Monument, 2009  The encroachment of popular culture and merchandizing into all realms of society has essentially been unstoppable. Our ambivalence towards this aspect of contemporary life still bears all the markers of the debate between Benjamin and Adorno seventy-five years earlier. In recent works, Danial Nord addresses consumer culture in ways that give voice to the anxious question, "Who is consuming and who is being consumed?" In his video installation Fate Machine (2008), cast-off computer components are drawn into the frighteningly beautiful maw of a giant mechanical shredder, where they are reduced by violence to toxic, post-technological mulch. In Monument (2009), Nord's large-scale, multimedia fare-thee-well, a stack of forty obsolescent analogue televisions salvaged from the dump plays the final moments and swelling soundtracks from hundreds of bygone Hollywood films.

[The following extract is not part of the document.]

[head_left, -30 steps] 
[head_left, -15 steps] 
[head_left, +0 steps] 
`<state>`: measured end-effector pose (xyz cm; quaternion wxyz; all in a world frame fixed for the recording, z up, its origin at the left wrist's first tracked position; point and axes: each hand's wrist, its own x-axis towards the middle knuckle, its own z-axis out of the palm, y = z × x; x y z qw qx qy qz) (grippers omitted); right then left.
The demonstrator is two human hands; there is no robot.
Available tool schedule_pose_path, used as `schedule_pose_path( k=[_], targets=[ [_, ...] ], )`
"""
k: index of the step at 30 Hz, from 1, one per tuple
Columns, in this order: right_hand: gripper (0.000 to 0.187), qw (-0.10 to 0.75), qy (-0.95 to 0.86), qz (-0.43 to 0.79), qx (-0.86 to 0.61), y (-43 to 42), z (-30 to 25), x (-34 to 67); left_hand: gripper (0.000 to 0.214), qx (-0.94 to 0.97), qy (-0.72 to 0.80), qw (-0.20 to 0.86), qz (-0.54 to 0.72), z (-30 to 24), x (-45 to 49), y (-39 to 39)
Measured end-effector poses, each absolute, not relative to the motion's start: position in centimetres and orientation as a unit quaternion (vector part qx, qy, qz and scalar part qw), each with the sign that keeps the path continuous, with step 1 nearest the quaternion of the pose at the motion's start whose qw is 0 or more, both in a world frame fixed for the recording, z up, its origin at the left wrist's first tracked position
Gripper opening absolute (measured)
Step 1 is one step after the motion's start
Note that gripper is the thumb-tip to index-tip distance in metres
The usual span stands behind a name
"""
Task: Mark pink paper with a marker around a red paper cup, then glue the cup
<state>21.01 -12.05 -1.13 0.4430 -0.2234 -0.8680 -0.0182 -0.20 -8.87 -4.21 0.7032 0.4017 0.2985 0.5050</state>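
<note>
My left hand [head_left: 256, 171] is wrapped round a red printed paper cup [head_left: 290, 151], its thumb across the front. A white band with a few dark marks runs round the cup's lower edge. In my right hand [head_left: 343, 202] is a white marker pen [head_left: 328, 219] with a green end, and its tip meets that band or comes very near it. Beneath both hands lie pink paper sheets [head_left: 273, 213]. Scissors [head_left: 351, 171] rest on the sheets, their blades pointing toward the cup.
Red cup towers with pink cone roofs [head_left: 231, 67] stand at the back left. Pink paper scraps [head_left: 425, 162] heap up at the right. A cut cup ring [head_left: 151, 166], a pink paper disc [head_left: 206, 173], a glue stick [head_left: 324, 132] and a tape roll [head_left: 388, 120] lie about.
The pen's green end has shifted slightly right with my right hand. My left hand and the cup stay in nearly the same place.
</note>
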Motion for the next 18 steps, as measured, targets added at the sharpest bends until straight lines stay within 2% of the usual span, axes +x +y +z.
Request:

With both Fate Machine and Monument, the viewer is asked to consider how every technological advancement is attended by tremendous loss and waste.

Target, 2010        But the products just keep coming. In Target (2010), Nord presents covert video shot in the superstore of the same name. Pushing the familiar red carts, shoppers with children following in their wake peruse endless rows of consumer products arranged to stimulate impulse buying, another variation on the therapeutic eruption. In its final form, Nord's digitally manipulated video resembles a brightly colored kaleidoscope. Closer inspection reveals that everything is bent to conform to the bulls-eye shape of the corporate logo.

In Danial Nord's current rendition of Mickey Mouse for the Los Angeles Municipal Art Gallery, the massive sculptural figure derives its shape from the black plastic backs of discarded televisions he has scavenged and pieced together as a carapace. The icon's position on the floor calls to mind both the latent social aggression of early Disney animation and the vulnerable fetal pose of a homeless man passed out on a sidewalk after a bender. No doubt, this Mickey is a goner. Excessive consumption is hard on our humanity. Into the darkened room, from Mickey's core, emanates a radiant montage of television broadcasts. It is as if Mickey's life force streams as light from every slit and fissure in the plastic. In many spiritual and philosophical traditions, light is a metaphoric corollary of truth. Here, light serves also as a countermand. It breaks us out of the hypnotic trance induced by mediated spectacle. It asks us for a moment of empathy as we contemplate what we have lost.

All quotes from the passage about Benjamin and Adorno are drawn from Miriam Hansen's "Of Mice and Ducks: Benjamin and Adorno on Disney," South Atlantic Quarterly 92:1 (Winter 1993).